Blind delegation protocols allow a client to delegate a computation to a server so that the server learns nothing about the input to the computation apart from its size. For the specific case of quantum computation we know that blind delegation protocols can achieve information-theoretic security. In this paper we prove, provided certain complexity-theoretic conjectures are true, that the power of information-theoretically secure blind delegation protocols for quantum computation (ITS-BQC protocols) is in a number of ways constrained. In the first part of our paper we provide some indication that ITS-BQC protocols for delegating BQP computations in which the client and the server interact only classically are unlikely to exist. We first show that having such a protocol with O(nd) bits of classical communication implies that BQP⊂MA/O(nd). We conjecture that this containment is unlikely by providing an oracle relative to which BQP⊄MA/O(nd). We then show that if an ITS-BQC protocol exists with polynomial classical communication and which allows the client to delegate quantum sampling problems, then there exist non-uniform circuits of size 2n−Ω(n/log(n)), making polynomially-sized queries to an NPNP oracle, for computing the permanent of an n×n matrix. The second part of our paper concerns ITS-BQC protocols in which the client and the server engage in one round of quantum communication and then exchange polynomially many classical messages. First, we provide a complexity-theoretic upper bound on the types of functions that could be delegated in such a protocol, namely QCMA/qpoly∩coQCMA/qpoly. Then, we show that having such a protocol for delegating NP-hard functions implies coNPNPNP⊆NPNPPromiseQMA.
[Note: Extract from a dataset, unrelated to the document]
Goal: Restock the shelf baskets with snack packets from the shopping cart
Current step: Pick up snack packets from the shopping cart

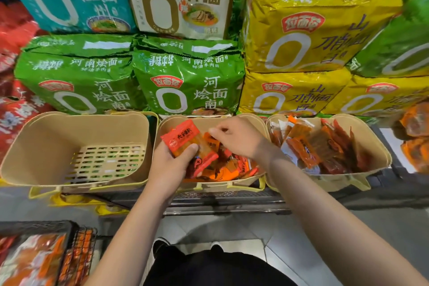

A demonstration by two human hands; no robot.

**arXiv:** https://arxiv.org/abs/1704.08482

### The Quantum Cut-and-Choose Technique and Quantum Two-Party Computation

#### Abstract

The application and analysis of the Cut-and-Choose technique in protocols secure against quantum adversaries is not a straightforward transposition of the classical case, among other reasons due to the difficulty to use rewinding in the quantum realm. We introduce a Quantum Computation Cut-and-Choose (QC-CC) technique which is a generalisation of the classical Cut-and-Choose in order to build quantum protocols secure against quantum covert adversaries. Such adversaries can deviate arbitrarily provided that their deviation is not detected. As an application of the QC-CC we give a protocol for securely performing two-party quantum computation with classical input/output. As basis we use secure delegated quantum computing (Broadbent et al 2009), and in particular the garbled quantum computation of (Kashefi et al 2016) that is secure against only a weak specious adversaries, defined in (Dupuis et al 2010). A unique property of these protocols is the separation between classical and quantum communications and the asymmetry between client and server, which enables us to sidestep the quantum rewinding issues. This opens the prospect of using the QC-CC to other quantum protocols with this separation. In our proof of security we adapt and use (at different parts) two quantum rewinding techniques, namely Watrous’ oblivious q-rewinding (Watrous 2009) and Unruh’s special q-rewinding (Unruh 2012). Our protocol achieves the same functionality as in previous works (e.g. Dupuis et al 2012), however using the QC-CC technique on the protocol from (Kashefi et al 2016) leads to the following key improvements: (i) only one-way offline quantum communication is necessary , (ii) only one party (server) needs to have involved quantum technological abilities, (iii) only minimal extra cryptographic primitives are required, namely one oblivious transfer for each input bit and quantum-safe commitments.